The letter from Olga ran as follows:
"Dear Mr. Faversham,—I have just discovered your address, and I am writing to congratulate you on the fine position you have won. It must be glorious to be a Member of the Mother of Parliaments, to be a legislator in this great free country. I rejoice, too, that you have espoused the cause of the toilers, the poor. It is just what I hoped and expected of you. You will become great, my friend; my heart tells me so. Your country will be proud of you.
"I wonder whether, if in spite of your many interests and duties, you will have time to visit a lonely woman? There are so many things I would like to discuss with you. Do come if you can. I shall be home to-morrow afternoon, and again on Friday. Will you not have pity on me?—Yours,
Olga Petrovic."
Dick saw that her address was a fashionable street in Mayfair, and almost unconsciously he pictured her in her new surroundings. She was no longer among a wild-eyed, long-haired crew in the East End, but in the centre of fashion and wealth. He wondered what it meant. He read the letter a second time, and in a way he could not understand, he was fascinated. There was subtle flattery in every line, a kind of clinging tenderness in every sentence.
No mention was made of their last meeting, but Dick remembered. She had come to him after that wonderful experience in Staple Inn—on the morning after his eyes had been opened to the facts about what a number of Bolshevists wanted to do in England. His mind had been bewildered, and he was altogether unsettled. He was afraid he had acted rudely to her. He had thought of her as being associated with these people. If he had yielded to her entreaties, and thrown himself into the plans she had made, might he not have become an enemy to his country, to humanity?

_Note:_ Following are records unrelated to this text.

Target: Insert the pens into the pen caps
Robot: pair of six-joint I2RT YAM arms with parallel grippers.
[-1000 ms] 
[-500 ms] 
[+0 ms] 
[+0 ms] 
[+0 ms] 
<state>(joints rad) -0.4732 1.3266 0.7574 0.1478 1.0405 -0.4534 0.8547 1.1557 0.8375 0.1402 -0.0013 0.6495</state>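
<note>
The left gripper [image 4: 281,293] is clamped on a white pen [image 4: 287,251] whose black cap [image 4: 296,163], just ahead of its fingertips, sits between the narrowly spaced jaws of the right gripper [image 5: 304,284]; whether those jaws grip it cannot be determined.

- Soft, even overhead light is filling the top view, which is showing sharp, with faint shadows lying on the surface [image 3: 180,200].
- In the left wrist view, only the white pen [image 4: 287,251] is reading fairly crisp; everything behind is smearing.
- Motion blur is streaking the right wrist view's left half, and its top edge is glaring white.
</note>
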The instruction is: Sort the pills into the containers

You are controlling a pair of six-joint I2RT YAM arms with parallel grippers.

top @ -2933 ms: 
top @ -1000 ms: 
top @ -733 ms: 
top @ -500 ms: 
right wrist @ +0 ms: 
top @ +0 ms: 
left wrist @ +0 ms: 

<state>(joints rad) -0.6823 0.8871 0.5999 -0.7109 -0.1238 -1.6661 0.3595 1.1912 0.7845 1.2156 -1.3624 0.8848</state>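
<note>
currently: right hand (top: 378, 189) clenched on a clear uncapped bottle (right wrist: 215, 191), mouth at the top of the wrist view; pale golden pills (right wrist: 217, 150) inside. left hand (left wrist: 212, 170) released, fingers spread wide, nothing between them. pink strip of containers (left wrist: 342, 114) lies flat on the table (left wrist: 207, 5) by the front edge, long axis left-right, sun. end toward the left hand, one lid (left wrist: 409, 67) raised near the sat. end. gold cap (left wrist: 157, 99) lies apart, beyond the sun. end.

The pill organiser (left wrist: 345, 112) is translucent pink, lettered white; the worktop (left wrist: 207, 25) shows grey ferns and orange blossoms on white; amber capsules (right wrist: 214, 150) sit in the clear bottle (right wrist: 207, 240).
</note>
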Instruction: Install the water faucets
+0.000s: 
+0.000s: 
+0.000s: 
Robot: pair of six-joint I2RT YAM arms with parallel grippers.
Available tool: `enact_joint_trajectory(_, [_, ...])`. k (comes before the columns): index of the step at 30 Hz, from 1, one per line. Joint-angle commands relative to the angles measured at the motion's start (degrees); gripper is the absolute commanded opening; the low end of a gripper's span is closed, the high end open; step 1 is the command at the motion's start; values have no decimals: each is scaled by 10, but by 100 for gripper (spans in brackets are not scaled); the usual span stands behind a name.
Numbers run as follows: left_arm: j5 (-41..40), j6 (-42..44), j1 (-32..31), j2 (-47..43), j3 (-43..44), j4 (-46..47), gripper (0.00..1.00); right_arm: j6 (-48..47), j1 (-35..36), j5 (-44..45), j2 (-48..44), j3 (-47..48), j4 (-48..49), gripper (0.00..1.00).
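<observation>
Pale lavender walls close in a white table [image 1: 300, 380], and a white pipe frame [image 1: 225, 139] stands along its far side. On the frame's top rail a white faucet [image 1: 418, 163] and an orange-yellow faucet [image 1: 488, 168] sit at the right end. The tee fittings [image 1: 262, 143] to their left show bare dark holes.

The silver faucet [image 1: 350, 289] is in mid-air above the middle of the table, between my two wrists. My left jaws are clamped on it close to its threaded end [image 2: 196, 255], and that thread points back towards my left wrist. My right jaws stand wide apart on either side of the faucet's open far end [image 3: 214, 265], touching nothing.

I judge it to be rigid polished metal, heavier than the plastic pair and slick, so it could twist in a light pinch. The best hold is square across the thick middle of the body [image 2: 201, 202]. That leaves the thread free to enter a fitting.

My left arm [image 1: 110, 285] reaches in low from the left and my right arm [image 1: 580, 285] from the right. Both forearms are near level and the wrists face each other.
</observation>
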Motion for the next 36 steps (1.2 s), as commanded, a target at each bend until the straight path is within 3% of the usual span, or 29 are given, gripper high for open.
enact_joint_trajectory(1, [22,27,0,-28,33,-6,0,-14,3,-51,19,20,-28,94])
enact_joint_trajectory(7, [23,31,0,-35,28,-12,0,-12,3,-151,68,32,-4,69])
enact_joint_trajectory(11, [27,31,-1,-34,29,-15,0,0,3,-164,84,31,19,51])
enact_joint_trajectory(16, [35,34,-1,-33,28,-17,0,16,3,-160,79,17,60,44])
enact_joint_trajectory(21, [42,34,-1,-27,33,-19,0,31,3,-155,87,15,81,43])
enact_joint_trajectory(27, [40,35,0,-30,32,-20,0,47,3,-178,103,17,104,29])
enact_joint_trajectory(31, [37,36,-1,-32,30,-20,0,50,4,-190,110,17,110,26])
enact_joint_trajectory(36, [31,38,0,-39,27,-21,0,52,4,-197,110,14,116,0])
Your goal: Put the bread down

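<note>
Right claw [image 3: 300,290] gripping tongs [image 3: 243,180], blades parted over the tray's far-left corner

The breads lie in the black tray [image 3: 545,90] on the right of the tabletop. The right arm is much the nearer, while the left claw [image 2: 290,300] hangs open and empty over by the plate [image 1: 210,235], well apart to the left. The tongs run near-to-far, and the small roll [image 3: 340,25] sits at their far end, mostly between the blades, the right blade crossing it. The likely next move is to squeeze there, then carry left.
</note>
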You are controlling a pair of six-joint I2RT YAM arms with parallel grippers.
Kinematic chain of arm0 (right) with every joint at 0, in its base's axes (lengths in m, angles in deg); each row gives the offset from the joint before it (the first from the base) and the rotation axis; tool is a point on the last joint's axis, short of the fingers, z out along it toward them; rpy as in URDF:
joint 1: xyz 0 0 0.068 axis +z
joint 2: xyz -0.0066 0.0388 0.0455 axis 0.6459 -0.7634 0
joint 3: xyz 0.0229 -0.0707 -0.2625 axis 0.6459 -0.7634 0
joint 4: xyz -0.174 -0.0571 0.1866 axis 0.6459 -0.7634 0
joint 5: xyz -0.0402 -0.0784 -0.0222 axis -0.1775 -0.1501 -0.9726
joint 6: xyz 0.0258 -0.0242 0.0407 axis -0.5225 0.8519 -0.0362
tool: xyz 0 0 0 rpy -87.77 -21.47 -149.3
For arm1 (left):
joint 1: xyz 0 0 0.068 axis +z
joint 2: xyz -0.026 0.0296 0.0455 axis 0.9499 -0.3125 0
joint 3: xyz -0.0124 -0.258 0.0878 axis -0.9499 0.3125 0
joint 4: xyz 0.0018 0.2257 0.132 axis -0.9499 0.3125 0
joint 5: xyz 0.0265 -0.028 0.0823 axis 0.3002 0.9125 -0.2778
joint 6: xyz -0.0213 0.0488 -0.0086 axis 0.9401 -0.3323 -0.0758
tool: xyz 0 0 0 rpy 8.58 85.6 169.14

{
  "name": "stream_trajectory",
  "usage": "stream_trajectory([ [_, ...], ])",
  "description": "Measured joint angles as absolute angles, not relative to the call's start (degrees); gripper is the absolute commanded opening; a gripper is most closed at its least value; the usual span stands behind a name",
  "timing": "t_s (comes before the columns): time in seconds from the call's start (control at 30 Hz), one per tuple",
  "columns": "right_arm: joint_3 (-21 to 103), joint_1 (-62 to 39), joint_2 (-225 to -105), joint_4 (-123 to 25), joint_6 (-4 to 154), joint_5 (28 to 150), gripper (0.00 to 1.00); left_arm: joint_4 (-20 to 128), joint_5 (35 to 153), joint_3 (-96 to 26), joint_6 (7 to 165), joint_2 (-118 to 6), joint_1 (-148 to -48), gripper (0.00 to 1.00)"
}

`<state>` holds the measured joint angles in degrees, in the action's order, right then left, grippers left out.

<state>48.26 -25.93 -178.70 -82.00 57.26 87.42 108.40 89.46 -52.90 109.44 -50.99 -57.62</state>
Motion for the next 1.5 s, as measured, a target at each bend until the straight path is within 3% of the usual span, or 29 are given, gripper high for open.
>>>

But what a glorious creature she was! What eyes, what hair, what a complexion! He had never seen any woman so physically perfect. And, added to all this, she possessed a kind of charm that held him, fascinated him, made him think of her whether he would or not.
And yet her letter did not bring him unmixed pleasure. In a way he could not understand he was slightly afraid of her, afraid of the influence she had over him. He could not mistake the meaning of her words at their last meeting. She had made love to him, she had asked him to marry her. It is true he had acted as though he misunderstood her, but what would have happened if old Hugh Stanmore and Beatrice had not come? The very mystery which surrounded her added to her charm. Who was she? Why did she go to the East End to live, and how did she possess the means to live in Mayfair?
He walked around his little room, thinking hard. For the last few days his parliamentary duties had excited him, kept him from brooding; but now in the quietness of the night he felt his loneliness, realised his longing for society. His position as a Labour Member was perfectly plain. His confrères were good fellows. Most of them were hard-headed, thoughtful men who took a real interest in their work. But socially they were not of his class. They had few interests in common, and he realised it, even as they did. That was why they looked on him with a certain amount of suspicion. What was to be his future then? A social gulf was fixed between him and others whose equal he was, and whatever he did he would be outside the circle of men and women whose tastes were similar to his own.
No, that was not altogether true. Hugh Stanmore and Beatrice treated him as a friend. Beatrice!
The very thought of her conjured up all sorts of fancies. He had not heard from her, or of her since his visit to Wendover. Was she engaged to Sir George Weston, he wondered?
He knew now that he had never loved Lady Blanche Huntingford. He had been attracted to her simply because of her looks, and her social position. At the time she had appealed to him strongly, but that was because he had regarded her as a means whereby he could attain to his social ambitions. But a change had come over him since then—a subtle, almost indescribable change. The strange events of his life had led him to see deeper. And he knew he had no love for this patrician woman. When he had seen her last she had not caused one heart-throb, he was almost indifferent to her.